Zain Group used to be known as MTC back in the day, or the Mobile Telecommunications Company (yep, whoever named it was a creative chap). The company, which provided mobile telecommunications, if you can believe that, was founded in Kuwait in 1983. It was rebranded Zain in 2007, presumably to make it sound much cooler. The company has a commercial presence in Bahrain, Iraq, Jordan, Kuwait, Lebanon, Morocco, Saudi Arabia and Sudan, and can boast no fewer than 5,000 employees and more than 35 million customers.
Who wants it?
Suitor #1 is Cukurova Holding, the Turkish company behind Turkcell. It wants to buy 29.9 percent of the company for $7.89 billion. That values the company at 1.72 dinars a share.
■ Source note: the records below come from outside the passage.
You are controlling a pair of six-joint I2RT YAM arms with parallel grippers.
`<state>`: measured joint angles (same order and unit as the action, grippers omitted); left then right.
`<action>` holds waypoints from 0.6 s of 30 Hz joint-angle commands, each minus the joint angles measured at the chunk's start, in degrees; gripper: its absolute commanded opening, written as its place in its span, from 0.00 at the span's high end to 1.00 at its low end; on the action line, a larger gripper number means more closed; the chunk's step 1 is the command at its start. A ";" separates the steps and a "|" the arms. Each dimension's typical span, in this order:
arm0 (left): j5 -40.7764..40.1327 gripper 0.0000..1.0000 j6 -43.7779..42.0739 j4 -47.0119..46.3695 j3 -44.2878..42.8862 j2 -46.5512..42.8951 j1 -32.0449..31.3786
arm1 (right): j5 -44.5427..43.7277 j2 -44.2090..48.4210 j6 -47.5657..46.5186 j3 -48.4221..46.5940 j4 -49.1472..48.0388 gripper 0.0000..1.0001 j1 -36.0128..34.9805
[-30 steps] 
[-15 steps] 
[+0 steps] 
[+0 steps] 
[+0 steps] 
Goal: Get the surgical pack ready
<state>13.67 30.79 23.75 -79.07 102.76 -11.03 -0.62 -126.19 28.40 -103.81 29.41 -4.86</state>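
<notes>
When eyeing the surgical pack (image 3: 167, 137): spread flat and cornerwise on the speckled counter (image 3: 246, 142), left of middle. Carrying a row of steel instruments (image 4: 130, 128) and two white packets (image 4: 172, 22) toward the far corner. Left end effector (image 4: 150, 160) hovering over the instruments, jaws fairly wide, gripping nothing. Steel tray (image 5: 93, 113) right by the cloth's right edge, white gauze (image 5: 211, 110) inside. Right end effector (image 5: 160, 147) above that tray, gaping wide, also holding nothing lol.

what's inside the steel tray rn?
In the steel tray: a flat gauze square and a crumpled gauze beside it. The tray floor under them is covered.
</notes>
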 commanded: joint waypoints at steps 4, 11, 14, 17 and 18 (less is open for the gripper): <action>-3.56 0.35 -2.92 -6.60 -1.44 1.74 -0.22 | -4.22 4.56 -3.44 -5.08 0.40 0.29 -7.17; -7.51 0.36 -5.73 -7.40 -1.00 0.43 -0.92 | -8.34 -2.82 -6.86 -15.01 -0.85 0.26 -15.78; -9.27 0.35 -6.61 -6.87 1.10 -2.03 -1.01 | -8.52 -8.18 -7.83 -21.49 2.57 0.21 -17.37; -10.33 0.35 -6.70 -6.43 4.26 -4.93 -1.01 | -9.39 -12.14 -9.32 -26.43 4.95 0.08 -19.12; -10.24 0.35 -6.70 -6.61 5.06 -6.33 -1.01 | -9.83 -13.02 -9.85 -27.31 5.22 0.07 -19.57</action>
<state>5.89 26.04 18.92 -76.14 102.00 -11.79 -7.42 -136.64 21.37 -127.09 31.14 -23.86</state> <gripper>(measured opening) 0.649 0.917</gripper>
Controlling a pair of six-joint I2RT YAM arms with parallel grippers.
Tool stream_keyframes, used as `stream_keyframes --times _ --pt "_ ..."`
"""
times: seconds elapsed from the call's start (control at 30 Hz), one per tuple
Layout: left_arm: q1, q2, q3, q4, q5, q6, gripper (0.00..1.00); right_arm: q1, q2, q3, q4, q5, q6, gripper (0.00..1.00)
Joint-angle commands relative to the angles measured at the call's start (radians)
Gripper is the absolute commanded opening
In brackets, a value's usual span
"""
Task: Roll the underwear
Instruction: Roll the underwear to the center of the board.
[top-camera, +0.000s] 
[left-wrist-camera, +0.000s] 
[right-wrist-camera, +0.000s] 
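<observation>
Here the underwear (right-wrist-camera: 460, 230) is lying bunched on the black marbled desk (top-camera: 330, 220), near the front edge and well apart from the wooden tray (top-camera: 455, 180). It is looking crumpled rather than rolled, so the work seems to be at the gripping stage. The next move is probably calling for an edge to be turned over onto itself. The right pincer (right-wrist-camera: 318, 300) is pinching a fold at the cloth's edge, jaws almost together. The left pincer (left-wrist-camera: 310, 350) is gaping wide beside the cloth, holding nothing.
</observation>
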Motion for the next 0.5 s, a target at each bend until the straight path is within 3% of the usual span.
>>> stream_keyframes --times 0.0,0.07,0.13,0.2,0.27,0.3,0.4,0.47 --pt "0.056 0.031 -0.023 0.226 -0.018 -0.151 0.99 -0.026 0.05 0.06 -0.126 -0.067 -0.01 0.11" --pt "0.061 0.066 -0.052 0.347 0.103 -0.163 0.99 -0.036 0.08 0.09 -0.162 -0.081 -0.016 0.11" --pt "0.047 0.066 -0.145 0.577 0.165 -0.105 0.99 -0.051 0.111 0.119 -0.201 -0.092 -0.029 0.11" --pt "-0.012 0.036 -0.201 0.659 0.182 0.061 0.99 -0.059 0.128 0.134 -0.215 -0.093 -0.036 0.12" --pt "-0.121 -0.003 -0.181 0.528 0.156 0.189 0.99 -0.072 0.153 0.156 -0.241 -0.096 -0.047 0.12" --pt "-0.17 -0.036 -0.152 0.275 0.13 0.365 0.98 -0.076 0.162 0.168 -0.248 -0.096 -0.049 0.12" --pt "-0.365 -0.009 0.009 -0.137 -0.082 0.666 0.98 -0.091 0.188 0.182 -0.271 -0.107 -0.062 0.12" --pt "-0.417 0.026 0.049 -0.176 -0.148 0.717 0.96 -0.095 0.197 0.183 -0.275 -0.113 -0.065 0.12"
Suitor #2 is everyone’s second favourite UAE telco, Etisalat. It launched an attempt to acquire 46 percent of Zain back in November in a deal that valued the Kuwaiti company at 1.7 dinars per share. The deal would be worth a whopping $11.7 billion total.
Why?
So why do these companies want it? Well, for one thing, it’s attainable. Zain is listed on the Kuwait Stock Exchange, and 100 percent of its shares are traded. Thirty five million customers across eight countries just waiting to be bought. Results for the first half of last year had revenues of $2.33 billion. Also, last year the company sold Zain Afric BV to Bharti Airtel Limited for more than $10 billion. So what we have is a successful business that operates in growing markets with a solid customer base and healthy financials, and it’s pretty much up for sale.